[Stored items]
----
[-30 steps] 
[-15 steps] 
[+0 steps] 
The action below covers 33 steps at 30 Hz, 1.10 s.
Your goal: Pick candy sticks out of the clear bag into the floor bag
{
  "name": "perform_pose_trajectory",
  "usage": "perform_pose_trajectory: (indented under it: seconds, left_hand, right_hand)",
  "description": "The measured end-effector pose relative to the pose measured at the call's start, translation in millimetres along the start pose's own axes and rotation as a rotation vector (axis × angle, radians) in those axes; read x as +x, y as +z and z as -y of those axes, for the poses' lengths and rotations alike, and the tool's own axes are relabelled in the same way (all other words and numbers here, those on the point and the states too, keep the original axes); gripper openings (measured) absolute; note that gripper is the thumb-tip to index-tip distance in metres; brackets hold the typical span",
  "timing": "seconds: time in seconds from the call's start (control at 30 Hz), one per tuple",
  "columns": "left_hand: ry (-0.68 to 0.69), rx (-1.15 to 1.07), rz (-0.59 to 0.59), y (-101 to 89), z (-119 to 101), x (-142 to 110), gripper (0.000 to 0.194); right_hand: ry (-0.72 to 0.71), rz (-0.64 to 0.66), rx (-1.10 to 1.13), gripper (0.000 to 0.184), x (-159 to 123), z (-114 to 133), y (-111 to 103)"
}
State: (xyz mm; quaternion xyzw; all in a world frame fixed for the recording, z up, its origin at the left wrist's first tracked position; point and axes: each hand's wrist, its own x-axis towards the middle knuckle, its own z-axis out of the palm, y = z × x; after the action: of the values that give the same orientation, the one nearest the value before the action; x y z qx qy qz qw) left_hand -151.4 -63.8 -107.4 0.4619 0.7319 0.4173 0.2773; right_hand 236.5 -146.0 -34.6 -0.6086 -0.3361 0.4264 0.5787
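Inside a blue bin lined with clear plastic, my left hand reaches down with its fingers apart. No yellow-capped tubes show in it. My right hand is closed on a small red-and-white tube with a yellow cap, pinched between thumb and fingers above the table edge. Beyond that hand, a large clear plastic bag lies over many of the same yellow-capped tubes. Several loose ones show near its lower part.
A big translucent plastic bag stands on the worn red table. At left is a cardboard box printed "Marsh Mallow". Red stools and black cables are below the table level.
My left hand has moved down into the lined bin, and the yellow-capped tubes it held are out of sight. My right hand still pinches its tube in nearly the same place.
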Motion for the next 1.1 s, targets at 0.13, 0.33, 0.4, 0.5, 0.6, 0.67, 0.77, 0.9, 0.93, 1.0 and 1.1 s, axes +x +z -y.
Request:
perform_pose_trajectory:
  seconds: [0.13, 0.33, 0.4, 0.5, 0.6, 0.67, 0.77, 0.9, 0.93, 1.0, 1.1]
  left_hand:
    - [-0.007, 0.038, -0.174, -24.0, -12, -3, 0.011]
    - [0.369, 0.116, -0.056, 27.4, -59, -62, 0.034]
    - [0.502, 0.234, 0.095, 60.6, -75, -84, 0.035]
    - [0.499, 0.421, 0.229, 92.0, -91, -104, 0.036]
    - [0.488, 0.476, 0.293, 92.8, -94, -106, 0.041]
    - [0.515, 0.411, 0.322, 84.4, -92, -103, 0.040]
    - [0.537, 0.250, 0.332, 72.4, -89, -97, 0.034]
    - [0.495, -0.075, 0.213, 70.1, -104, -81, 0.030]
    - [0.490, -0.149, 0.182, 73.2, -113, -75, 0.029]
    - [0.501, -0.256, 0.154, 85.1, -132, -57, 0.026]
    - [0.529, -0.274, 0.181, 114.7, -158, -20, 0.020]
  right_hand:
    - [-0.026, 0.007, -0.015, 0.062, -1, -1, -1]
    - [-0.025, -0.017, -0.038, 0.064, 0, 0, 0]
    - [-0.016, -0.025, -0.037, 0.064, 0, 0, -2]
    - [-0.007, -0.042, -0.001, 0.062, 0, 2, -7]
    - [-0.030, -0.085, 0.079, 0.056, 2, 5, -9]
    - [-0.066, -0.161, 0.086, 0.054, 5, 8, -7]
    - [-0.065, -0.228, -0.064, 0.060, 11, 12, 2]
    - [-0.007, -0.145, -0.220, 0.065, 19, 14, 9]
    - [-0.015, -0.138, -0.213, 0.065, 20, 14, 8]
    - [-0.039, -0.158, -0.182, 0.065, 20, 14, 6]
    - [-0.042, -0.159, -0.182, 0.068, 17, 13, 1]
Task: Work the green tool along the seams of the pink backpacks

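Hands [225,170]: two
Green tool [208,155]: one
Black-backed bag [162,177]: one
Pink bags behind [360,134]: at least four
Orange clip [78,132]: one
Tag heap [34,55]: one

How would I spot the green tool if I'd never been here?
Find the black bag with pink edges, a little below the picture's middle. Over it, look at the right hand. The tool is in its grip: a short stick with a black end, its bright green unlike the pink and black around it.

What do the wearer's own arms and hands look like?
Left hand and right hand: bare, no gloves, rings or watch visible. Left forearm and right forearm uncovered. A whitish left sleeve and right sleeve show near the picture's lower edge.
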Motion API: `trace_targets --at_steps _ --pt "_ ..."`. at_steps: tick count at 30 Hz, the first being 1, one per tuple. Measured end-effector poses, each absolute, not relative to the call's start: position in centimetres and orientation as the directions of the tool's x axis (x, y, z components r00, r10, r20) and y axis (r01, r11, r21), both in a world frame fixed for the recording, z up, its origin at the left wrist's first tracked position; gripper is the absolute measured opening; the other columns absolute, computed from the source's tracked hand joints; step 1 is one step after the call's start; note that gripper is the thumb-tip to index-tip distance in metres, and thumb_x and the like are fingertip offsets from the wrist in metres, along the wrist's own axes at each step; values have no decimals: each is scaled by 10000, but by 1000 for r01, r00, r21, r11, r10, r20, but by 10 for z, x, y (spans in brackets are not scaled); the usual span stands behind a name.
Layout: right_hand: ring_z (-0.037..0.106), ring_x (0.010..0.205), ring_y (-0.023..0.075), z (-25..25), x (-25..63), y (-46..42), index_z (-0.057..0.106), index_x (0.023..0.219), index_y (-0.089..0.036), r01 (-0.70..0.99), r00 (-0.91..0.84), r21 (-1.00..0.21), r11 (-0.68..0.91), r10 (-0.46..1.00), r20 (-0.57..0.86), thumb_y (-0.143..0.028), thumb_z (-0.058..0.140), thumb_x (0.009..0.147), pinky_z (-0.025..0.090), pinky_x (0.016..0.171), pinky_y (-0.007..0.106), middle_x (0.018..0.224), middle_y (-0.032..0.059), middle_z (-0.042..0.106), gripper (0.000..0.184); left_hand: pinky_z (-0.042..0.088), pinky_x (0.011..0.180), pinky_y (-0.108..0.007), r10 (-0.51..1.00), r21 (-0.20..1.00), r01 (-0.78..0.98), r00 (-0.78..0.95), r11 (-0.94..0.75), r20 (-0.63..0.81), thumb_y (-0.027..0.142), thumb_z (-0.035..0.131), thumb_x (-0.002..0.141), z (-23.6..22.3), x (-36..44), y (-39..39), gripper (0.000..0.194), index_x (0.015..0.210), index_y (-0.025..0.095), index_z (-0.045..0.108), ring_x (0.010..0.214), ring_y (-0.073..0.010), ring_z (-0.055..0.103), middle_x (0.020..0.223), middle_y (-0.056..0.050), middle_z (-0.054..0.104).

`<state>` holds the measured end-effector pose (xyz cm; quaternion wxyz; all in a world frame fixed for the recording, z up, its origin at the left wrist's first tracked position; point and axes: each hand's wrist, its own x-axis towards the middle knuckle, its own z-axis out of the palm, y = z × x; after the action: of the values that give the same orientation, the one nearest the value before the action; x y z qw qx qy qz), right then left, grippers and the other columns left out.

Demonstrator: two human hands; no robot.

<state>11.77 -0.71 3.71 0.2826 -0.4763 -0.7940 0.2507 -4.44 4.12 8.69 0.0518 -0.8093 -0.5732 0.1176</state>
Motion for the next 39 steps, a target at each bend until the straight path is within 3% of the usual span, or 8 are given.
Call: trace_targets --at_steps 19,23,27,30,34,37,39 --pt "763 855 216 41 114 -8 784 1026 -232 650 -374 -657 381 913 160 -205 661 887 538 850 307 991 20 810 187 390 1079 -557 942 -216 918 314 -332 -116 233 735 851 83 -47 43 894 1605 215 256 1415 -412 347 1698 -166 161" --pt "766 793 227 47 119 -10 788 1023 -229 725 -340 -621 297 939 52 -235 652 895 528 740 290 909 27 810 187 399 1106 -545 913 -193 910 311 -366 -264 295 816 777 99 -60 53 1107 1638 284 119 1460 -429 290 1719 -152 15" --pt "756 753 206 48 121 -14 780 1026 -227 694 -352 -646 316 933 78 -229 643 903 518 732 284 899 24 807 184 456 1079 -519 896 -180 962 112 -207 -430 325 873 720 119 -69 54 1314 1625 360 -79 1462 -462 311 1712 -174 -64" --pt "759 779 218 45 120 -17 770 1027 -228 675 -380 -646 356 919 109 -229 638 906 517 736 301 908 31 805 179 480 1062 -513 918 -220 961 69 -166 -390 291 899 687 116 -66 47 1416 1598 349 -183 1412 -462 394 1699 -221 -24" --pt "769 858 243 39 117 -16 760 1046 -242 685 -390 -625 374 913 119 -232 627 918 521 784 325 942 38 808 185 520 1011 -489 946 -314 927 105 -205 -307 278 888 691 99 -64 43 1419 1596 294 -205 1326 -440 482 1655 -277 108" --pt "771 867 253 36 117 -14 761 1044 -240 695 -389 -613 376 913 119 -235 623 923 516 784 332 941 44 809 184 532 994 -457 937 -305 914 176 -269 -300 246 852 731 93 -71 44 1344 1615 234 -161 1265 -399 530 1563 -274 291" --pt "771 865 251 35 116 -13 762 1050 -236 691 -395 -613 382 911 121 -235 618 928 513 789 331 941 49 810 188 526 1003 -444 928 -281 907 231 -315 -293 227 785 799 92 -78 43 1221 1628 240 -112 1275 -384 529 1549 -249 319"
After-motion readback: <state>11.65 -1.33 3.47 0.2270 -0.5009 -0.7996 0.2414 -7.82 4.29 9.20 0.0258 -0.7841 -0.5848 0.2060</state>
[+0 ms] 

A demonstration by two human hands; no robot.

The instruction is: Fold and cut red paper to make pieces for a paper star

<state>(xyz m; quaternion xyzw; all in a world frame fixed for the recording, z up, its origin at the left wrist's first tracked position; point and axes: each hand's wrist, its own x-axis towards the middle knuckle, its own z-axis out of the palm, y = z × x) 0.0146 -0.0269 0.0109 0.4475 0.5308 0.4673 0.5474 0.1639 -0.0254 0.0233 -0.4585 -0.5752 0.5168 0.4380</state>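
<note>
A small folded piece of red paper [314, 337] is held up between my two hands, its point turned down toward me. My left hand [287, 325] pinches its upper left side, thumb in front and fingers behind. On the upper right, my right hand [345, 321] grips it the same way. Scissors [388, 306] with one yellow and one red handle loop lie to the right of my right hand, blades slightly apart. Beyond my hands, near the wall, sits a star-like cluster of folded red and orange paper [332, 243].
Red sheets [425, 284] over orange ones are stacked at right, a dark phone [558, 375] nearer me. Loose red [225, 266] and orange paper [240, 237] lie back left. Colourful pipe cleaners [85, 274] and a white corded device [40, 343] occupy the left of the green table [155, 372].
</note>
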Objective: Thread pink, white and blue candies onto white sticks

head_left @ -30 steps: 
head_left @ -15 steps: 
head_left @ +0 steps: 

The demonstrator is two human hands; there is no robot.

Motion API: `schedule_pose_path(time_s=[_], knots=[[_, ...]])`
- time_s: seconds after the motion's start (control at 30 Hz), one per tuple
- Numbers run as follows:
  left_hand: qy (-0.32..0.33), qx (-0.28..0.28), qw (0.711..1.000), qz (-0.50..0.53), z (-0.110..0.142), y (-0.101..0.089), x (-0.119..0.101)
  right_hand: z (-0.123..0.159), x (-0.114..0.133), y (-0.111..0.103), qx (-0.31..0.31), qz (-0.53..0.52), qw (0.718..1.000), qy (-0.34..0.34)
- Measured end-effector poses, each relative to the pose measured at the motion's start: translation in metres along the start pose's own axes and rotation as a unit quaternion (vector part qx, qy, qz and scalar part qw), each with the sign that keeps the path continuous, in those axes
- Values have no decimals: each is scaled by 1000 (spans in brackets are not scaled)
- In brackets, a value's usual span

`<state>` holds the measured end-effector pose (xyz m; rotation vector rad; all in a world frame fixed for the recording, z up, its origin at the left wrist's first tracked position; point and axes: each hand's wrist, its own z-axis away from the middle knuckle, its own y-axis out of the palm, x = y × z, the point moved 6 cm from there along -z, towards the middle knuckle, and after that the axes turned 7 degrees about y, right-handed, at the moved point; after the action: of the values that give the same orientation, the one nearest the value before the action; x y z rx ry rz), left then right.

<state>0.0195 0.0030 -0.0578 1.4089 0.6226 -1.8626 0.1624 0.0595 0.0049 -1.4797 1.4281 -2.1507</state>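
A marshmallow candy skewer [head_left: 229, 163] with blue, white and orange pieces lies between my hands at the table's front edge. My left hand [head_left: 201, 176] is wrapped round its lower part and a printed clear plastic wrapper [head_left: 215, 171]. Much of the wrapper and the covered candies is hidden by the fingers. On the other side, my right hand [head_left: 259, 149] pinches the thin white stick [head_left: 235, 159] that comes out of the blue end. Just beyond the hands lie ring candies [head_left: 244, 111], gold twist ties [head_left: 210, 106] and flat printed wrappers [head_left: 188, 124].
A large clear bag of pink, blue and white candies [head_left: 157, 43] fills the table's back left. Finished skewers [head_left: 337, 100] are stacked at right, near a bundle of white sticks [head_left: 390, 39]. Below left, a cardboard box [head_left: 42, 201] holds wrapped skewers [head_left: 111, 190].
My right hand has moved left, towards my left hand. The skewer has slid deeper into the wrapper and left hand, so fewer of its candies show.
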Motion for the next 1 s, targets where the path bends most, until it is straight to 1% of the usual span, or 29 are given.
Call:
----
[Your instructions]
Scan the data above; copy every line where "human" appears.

[Result below]
Demonstrator: two human hands; no robot.
A demonstration by two human hands; no robot.
The demonstrator is two human hands; there is no robot.

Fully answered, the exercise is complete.